- EXERCISE DIRECTIONS: Print out the data below in full and exactly, skipping the pictures.

- DATASET CONTENT:
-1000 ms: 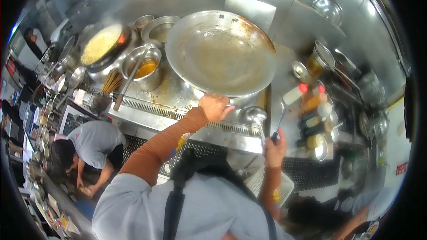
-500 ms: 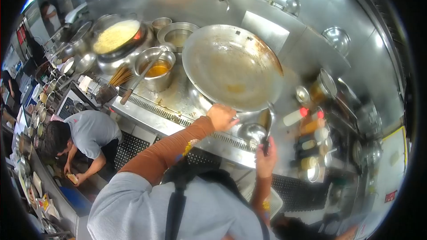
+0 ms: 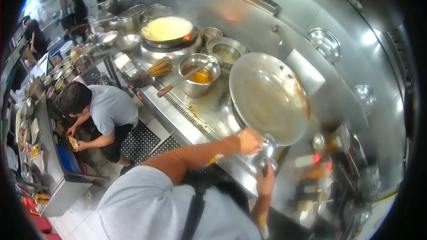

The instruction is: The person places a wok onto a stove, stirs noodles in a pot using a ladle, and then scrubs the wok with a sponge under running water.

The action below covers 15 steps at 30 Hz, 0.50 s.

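A wide steel wok rests tilted on the stove, its inside thinly smeared. My left hand is closed at the wok's near edge, on its handle. Lower down, my right hand grips the dark handle of a ladle, whose bowl is close to the wok's rim and to my left hand. Another round metal bowl shape shows just above my right hand, blurred. Left of the wok stands a steel pot with orange liquid and a wooden-handled ladle across it.
A second wok with pale yellow food sits over flame at the back. A bamboo brush lies near the pot. Sauce bottles stand at the right. A co-worker bends at the left counter, holding something.
The view has swung left, so the stove appears farther right. The ladle bowl has risen toward the wok's rim beside my left hand. Both hands keep their grips.
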Each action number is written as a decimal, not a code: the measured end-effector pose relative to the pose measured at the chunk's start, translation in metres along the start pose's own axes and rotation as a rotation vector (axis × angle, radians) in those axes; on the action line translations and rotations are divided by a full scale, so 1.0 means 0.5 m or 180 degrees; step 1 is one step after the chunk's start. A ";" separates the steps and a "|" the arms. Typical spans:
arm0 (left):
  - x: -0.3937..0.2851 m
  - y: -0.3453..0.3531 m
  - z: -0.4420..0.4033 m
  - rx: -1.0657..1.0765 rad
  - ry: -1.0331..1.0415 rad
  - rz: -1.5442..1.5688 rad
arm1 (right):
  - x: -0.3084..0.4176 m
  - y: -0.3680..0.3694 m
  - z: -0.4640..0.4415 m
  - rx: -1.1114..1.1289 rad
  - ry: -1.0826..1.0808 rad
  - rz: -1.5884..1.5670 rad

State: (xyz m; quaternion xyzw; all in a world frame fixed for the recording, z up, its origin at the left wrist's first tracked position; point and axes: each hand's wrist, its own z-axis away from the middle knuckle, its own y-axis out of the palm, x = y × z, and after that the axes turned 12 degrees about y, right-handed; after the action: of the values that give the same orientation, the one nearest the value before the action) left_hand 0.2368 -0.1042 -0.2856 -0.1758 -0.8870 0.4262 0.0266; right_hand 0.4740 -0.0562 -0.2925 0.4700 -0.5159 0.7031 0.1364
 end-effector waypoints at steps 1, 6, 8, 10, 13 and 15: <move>-0.001 -0.004 0.001 -0.0039 0.0034 0.0005 | -0.007 0.000 -0.002 0.0076 0.0059 0.0128; -0.034 -0.053 0.037 -0.0599 -0.0002 0.0219 | -0.043 -0.009 -0.005 0.0269 0.0045 0.0272; -0.076 -0.098 0.094 -0.0778 -0.0058 0.0432 | -0.062 -0.007 -0.014 0.0301 0.0046 0.0025; -0.102 -0.111 0.178 -0.0564 -0.0283 0.0755 | -0.039 -0.014 -0.003 0.0177 -0.0150 0.0134; -0.133 -0.145 0.313 -0.0226 -0.0913 0.0963 | -0.017 -0.024 -0.001 0.0156 -0.0215 0.0077; -0.144 -0.176 0.376 -0.0052 -0.1395 0.0889 | -0.011 -0.031 -0.009 0.0059 -0.0346 0.0356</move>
State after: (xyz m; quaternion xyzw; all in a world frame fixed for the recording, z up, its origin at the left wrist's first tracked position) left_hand 0.2418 -0.3194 -0.3305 -0.2003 -0.8421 0.4464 -0.2267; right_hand 0.4850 -0.0438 -0.2879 0.4792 -0.5415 0.6877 0.0643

- ANSWER BELOW:
-1000 ms: 
-500 ms: 
+0 ms: 

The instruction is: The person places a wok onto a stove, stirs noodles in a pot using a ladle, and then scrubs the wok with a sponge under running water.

The action below covers 15 steps at 30 Hz, 0.50 s.

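A wide steel wok rests tilted on the stove, its inside thinly smeared. My left hand is closed at the wok's near edge, on its handle. Lower down, my right hand grips the dark handle of a ladle, whose bowl is close to the wok's rim and to my left hand. Another round metal bowl shape shows just above my right hand, blurred. Left of the wok stands a steel pot with orange liquid and a wooden-handled ladle across it.
A second wok with pale yellow food sits over flame at the back. A bamboo brush lies near the pot. Sauce bottles stand at the right. A co-worker bends at the left counter, holding something.
The view has swung left, so the stove appears farther right. The ladle bowl has risen toward the wok's rim beside my left hand. Both hands keep their grips.
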Each action number is written as a decimal, not a code: the measured end-effector pose relative to the pose measured at the chunk's start, translation in metres along the start pose's own axes and rotation as a rotation vector (axis × angle, radians) in those axes; on the action line translations and rotations are divided by a full scale, so 1.0 means 0.5 m or 180 degrees; step 1 is one step after the chunk's start. A ";" separates the steps and a "|" the arms. Typical spans:
arm0 (left):
  - x: -0.3937..0.2851 m
  - y: -0.3453..0.3531 m
  - z: -0.4420..0.4033 m
  - rx: -1.0657..1.0765 rad
  - ry: -1.0331..1.0415 rad
  - rz: -1.5442..1.5688 rad
arm1 (right):
  - x: -0.3084..0.4176 m
  - y: -0.3680..0.3694 m
  - z: -0.4640..0.4415 m
  - rx: -1.1114..1.1289 rad
  - ry: -1.0826..1.0808 rad
  - rz: -1.5884..1.5670 rad

State: (xyz m; quaternion xyzw; all in a world frame fixed for the recording, z up, its origin at the left wrist's first tracked position; point and axes: each hand's wrist, its own z-axis away from the middle knuckle, its own y-axis out of the palm, x = y × z, and after that the axes turned 12 degrees about y, right-handed; after the action: of the values that give the same orientation, the one nearest the value before the action) left_hand 0.2368 -0.1042 -0.2856 -0.1758 -0.8870 0.4262 0.0266; right_hand 0.4740 -0.0562 -0.2925 0.4700 -0.5159 0.7031 0.1364
 end-effector waypoints at steps 1, 6, 8, 10, 13 and 15: <move>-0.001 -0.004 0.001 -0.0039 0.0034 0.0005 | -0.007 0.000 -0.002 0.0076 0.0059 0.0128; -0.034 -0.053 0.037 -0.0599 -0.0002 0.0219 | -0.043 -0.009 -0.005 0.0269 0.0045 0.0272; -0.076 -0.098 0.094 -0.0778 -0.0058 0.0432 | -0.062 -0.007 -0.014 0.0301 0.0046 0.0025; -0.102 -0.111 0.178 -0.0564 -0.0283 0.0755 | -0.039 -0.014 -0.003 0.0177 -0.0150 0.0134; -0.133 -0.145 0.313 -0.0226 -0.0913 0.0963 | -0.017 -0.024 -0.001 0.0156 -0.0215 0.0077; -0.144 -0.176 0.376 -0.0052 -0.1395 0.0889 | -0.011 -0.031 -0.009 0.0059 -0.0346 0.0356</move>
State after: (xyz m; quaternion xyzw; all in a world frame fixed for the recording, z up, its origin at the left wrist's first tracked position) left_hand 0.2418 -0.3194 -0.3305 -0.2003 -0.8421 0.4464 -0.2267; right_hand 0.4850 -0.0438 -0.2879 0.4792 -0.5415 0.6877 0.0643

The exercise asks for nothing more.